In [1]:
%load_ext line_profiler

In [9]:
from english_words import english_words_set
from wordfreq import word_frequency
from collections import Counter
import numpy as np
import random
ALPHABET = 'abcdefghijklmnopqrstuvwxyz'
WORD_LEN = 5
MIN_FREQ = 5e-7

In [10]:
def load_words(path):
    words = []
    with open(path) as file:
        for line in file:
            word = line.split('\n')[0]
            words.append(word)
    return(words)

wordles = load_words('wordles_shuffled')
print(random.sample(wordles, 10))
accepted_words = load_words('words')
accepted_words.extend(wordles)
accepted_words.sort()
print(random.sample(accepted_words, 10))

['drunk', 'barge', 'snare', 'grown', 'erase', 'enjoy', 'upset', 'pixel', 'mange', 'fuzzy']
['shops', 'punch', 'lemes', 'welch', 'bevue', 'baggy', 'gebur', 'neums', 'bowel', 'swore']


In [11]:
RESTRICT = lambda word: word.islower() and word.isalpha() and len(word) == WORD_LEN \
    and word_frequency(word, 'en') >= MIN_FREQ

def removeProperNouns(words):
    result = words.copy()
    for word in words:
        if word[0].isupper():
            result.remove(word)
    return result

print(random.sample(removeProperNouns(english_words_set), 10))

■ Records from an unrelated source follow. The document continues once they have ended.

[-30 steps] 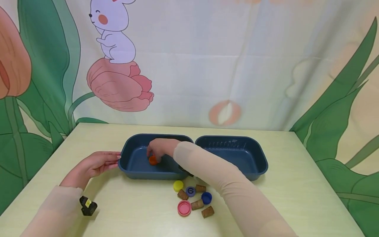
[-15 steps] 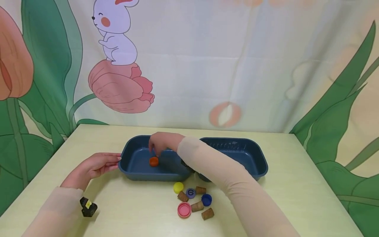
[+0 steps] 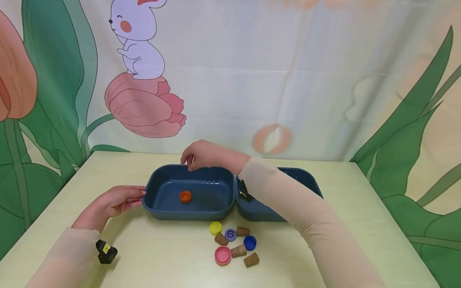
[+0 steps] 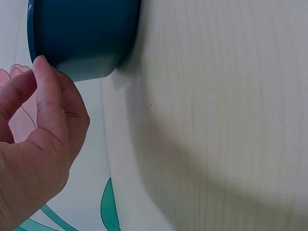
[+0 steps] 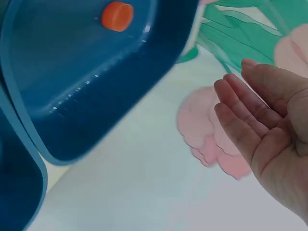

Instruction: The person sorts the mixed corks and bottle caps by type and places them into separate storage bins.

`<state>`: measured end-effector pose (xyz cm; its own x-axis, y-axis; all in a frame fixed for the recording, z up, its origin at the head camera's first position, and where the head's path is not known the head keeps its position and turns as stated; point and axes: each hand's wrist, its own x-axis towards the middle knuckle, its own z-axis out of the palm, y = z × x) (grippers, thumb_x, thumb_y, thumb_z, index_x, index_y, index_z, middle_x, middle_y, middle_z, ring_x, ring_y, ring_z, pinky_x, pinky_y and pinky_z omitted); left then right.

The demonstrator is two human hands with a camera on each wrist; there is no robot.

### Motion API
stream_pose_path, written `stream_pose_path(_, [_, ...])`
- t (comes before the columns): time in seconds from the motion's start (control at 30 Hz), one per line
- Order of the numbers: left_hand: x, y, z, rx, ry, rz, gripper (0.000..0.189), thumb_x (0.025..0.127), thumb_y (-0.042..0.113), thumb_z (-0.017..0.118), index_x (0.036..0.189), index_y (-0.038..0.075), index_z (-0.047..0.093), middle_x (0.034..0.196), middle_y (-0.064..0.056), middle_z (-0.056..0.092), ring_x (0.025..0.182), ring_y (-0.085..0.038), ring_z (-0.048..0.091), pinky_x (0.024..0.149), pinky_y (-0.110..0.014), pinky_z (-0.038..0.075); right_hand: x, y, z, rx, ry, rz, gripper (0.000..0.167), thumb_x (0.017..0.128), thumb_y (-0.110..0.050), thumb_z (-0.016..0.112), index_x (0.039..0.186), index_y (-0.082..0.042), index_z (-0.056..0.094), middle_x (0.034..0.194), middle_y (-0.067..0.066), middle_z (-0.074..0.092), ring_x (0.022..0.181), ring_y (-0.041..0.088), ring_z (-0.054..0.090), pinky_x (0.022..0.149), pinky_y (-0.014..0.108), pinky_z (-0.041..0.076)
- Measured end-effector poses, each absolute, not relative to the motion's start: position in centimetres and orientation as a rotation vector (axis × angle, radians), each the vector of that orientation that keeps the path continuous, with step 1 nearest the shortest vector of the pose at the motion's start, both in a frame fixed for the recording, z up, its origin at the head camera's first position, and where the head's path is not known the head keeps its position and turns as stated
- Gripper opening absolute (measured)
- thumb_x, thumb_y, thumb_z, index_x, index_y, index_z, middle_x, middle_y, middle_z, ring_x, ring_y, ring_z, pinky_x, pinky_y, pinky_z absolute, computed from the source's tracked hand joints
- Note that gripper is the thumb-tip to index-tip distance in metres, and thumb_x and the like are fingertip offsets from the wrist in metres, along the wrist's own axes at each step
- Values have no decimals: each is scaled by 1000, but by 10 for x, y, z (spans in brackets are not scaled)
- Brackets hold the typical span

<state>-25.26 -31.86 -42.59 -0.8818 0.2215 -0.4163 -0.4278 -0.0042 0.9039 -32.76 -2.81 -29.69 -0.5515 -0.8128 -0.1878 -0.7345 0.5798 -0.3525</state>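
Observation:
An orange bottle cap (image 3: 185, 197) lies in the left dark blue bin (image 3: 189, 215), left of its middle. My left hand (image 3: 117, 202) is at that bin's left end, fingertips touching the rim; in the left wrist view, the thumb and a finger come together at the bin's edge (image 4: 32, 29). My right hand (image 3: 203, 155) is in the air over the bin's far rim. Seen from the right wrist, that hand (image 5: 264, 115) has loosely bent fingers and nothing in its grasp, well apart from the orange cap (image 5: 117, 16).
A second blue bin (image 3: 259, 216) stands at the right, partly behind my right sleeve. In front of the bins lie a yellow cap (image 3: 215, 228), a purple cap (image 3: 230, 235), a blue cap (image 3: 250, 243), a pink cap (image 3: 223, 255) and several corks (image 3: 251, 260).
My right hand has let go of the orange cap, leaving it in the left bin, and has risen up and away toward the far rim. My left hand has stayed put.

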Motion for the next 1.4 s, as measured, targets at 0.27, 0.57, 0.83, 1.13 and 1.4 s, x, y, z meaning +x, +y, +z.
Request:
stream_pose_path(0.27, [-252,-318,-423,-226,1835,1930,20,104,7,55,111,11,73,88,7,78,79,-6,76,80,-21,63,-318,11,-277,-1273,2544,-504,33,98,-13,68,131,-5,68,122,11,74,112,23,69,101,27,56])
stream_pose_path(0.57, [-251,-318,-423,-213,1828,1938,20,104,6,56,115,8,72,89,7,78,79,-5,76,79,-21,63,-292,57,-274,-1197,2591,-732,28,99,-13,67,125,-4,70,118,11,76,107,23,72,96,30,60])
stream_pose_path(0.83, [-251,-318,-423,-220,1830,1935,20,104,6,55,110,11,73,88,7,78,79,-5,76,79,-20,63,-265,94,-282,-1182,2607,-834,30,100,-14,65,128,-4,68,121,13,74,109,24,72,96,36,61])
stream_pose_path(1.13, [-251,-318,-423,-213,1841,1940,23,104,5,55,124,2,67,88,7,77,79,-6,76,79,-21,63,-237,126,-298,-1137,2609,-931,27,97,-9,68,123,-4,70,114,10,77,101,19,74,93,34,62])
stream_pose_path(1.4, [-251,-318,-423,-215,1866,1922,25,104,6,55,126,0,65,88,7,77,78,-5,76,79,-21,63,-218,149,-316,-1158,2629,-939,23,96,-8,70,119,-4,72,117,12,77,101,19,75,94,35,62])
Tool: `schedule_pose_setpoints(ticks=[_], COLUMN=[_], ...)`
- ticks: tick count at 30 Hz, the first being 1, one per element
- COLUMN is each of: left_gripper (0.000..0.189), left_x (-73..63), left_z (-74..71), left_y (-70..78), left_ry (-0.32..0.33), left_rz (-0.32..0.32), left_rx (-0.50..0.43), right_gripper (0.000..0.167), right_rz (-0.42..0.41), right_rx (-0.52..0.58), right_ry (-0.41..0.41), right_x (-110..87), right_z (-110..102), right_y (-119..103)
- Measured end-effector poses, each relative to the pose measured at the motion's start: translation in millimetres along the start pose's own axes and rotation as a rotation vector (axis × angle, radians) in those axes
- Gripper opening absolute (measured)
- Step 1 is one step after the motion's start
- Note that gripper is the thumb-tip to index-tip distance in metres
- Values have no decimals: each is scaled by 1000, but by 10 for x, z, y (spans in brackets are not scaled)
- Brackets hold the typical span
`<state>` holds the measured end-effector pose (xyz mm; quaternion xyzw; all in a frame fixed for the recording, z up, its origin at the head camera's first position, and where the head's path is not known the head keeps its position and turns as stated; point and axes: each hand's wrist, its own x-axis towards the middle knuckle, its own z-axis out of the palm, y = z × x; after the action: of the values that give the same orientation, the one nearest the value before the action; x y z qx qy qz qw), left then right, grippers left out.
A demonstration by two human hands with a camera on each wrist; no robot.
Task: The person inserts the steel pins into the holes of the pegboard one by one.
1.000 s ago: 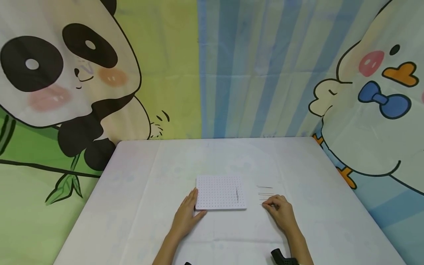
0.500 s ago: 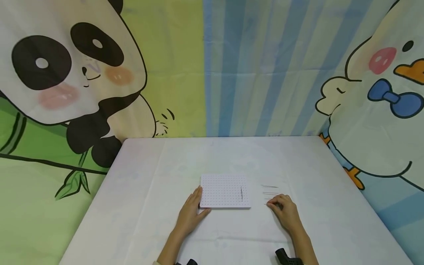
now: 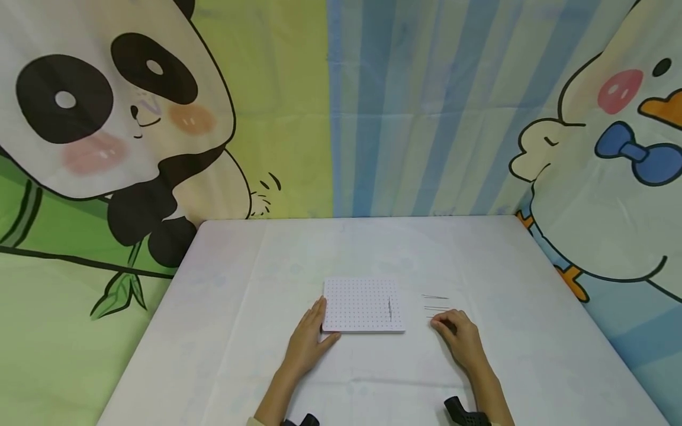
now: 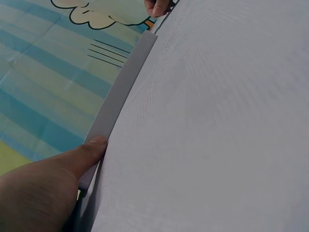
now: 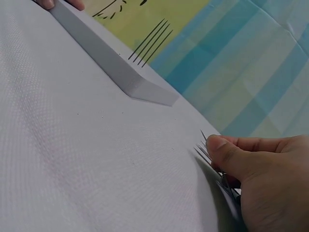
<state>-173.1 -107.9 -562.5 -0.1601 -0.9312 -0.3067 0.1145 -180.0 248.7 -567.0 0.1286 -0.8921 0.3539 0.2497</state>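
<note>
A white pegboard (image 3: 357,307) with rows of small holes lies on the table. My left hand (image 3: 306,340) rests against it, straight fingers along its left side and thumb (image 4: 94,150) at the near edge. Several thin metal needles (image 5: 147,39) stand upright in holes near the board's right side. To the right of the board, my right hand (image 3: 460,340) pinches a thin needle (image 5: 203,135) between thumb and index finger; its tip pokes out past them, and the rest is hidden by the fingers. More needles (image 3: 436,307) lie side by side just beyond these fingertips.
A white cloth covers the table (image 3: 256,307). Behind it hangs a printed curtain (image 3: 277,89) with a panda and a white bird. A dark wrist camera (image 3: 466,412) sits at my right wrist.
My right hand has risen slightly from the table, and the nearest needle no longer shows lying there in the row. My left hand stays against the board. The head view has shifted a little.
</note>
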Motion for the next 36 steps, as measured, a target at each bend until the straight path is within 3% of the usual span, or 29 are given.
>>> schedule_pose_setpoints(ticks=[8, 13, 25, 29, 36], left_gripper=[84, 84, 84, 84, 85], left_x=[-3, -6, 12, 16, -6], left_z=[-17, -15, -26, -33, -14], left_y=[19, 24, 13, 13, 9], left_ry=[-17, -22, -14, -5, -5], left_rz=[-7, -13, -12, -5, -4], left_rx=[-7, 4, 24, 24, 25], right_gripper=[18, 12, 8, 10, 13], right_rz=[-48, 11, 168, 147, 43], right_rx=[59, 107, 525, 597, 601], right_ry=[76, 88, 109, 110, 98], right_x=[14, 44, 259, 373, 517], right_z=[16, 21, 123, 162, 266], right_y=[10, -43, -269, -433, -695])
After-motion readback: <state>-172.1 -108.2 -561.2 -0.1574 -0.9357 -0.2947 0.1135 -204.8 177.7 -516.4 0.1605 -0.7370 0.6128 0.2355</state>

def restrictWordLength(words, length):
    result = words.copy()
    for word in words:
        if len(word) != length:
            result.remove(word)
    return result

print(random.sample(restrictWordLength(english_words_set, 5), 10))

def restrictSet(words, key):
    result = words.copy()
    for word in words:
        if not key(word):
            result.remove(word)
    return result

words = restrictSet(english_words_set, RESTRICT)
for word in random.sample(words, 15):
    print(f'{word}: {word_frequency(word, "en")}')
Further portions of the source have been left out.